Obligations et placements monétaires : le rendement avec un risque maîtrisé
Une obligation est un titre de créance : en l’achetant, l’investisseur prête de l’argent à un État, une collectivité ou une entreprise, qui s’engage à lui verser des intérêts réguliers, le coupon, et à rembourser le capital à l’échéance. Longtemps délaissées lorsque les taux étaient proches de zéro, les obligations ont retrouvé tout leur intérêt avec la remontée des taux : elles offrent à nouveau un rendement significatif pour un risque inférieur à celui des actions, et redeviennent le pilier défensif d’un portefeuille diversifié.
Les différents types d’obligations
- Obligations d’État : dette souveraine (OAT françaises, Bund allemand, bons du Trésor américain), considérée comme la plus sûre pour les pays bien notés, avec un rendement modéré.
- Obligations d’entreprises « investment grade » : émises par des sociétés bien notées par les agences (BBB- et au-dessus), rendement légèrement supérieur au souverain.
- Obligations à haut rendement (« high yield ») : entreprises moins bien notées, coupons plus élevés en contrepartie d’un risque de défaut accru.
- Obligations indexées sur l’inflation, convertibles, subordonnées, vertes : variantes répondant à des objectifs spécifiques de protection, de participation ou d’impact.
Comprendre le risque de taux
Le prix d’une obligation évolue à l’inverse des taux d’intérêt : lorsque les taux montent, les obligations anciennes, moins rémunératrices, perdent de la valeur, et inversement. Cette sensibilité, mesurée par la duration, est d’autant plus forte que l’échéance est lointaine. L’investisseur qui conserve son titre jusqu’au terme récupère son capital, sauf défaut de l’émetteur, mais celui qui détient un fonds obligataire subit les variations de valeur liquidative. Le risque de crédit, c’est-à-dire la capacité de l’émetteur à honorer ses engagements, constitue le second facteur à surveiller, à travers la notation et le suivi de la santé financière de l’émetteur.
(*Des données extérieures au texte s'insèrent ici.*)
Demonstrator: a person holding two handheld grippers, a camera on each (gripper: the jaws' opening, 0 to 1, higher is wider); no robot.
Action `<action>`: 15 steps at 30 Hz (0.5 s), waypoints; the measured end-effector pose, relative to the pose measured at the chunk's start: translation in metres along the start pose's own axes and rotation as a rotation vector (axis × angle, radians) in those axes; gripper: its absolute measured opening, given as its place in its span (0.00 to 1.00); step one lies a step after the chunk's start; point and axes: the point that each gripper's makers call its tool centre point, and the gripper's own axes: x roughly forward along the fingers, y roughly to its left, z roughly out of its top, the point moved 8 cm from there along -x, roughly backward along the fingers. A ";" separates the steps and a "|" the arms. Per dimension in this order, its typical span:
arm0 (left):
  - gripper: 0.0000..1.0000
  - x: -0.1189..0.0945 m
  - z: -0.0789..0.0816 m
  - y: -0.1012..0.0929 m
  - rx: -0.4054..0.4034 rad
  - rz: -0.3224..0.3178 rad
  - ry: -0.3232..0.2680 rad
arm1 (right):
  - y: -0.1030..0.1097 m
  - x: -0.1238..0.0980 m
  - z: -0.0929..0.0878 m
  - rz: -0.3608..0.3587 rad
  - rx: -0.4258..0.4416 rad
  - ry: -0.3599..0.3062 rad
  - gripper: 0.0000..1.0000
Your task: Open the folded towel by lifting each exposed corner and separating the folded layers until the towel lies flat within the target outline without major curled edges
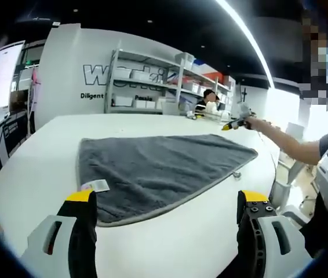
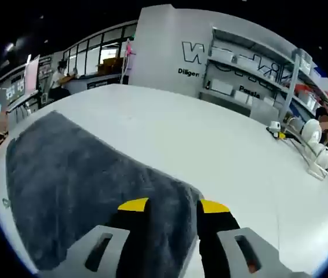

Fonds obligataires, fonds datés et placements monétaires
La plupart des particuliers accèdent aux obligations via des fonds, qui mutualisent des dizaines d’émetteurs et gèrent l’échéancier. Les fonds datés, ou fonds à échéance, achètent des obligations arrivant à maturité à une date donnée et les conservent jusqu’au terme : ils offrent une visibilité sur le rendement à l’échéance proche de celle d’une obligation en direct, avec la diversification en plus. Les fonds monétaires investissent en titres à très court terme et suivent les taux directeurs de la Banque centrale européenne : ils constituent un placement de trésorerie liquide et peu risqué, comparable aux comptes à terme mais sans blocage.
Où placer ses obligations ?
Le compte-titres accueille tous les types d’obligations et de fonds, avec le prélèvement forfaitaire unique de 30 % sur les coupons et plus-values. L’assurance-vie permet d’accéder aux fonds obligataires et datés en unités de compte avec la fiscalité de l’enveloppe ; le fonds en euros lui-même est d’ailleurs très majoritairement investi en obligations. Le PER intègre progressivement des obligations dans sa gestion pilotée à l’approche de la retraite. Retrouvez les sociétés de gestion spécialisées dans l’annuaire filtré sur les obligations et le monétaire et l’ensemble des OPCVM.
Questions fréquentes sur les obligations
Une obligation est-elle un placement sans risque ?
Non. Elle expose au risque de défaut de l’émetteur, au risque de taux si elle est revendue avant l’échéance et, pour les titres en devises, au risque de change. Les obligations d’États bien notés conservées jusqu’au terme restent toutefois parmi les placements les plus sûrs.
Qu’est-ce qu’un fonds daté ?
Un fonds qui détient un portefeuille d’obligations toutes remboursées autour d’une même date, généralement dans quatre à six ans, et les conserve jusqu’à leur échéance. Il permet de viser un rendement connu à l’avance tout en diversifiant le risque de crédit.
Faut-il préférer un fonds monétaire ou un livret ?
Le fonds monétaire suit les taux de marché sans plafond de versement et convient aux trésoreries importantes, notamment pour les entreprises ; les livrets réglementés restent imbattables pour les petits montants grâce à leur exonération fiscale totale.
Ces informations sont fournies à titre pédagogique et ne constituent pas un conseil en investissement.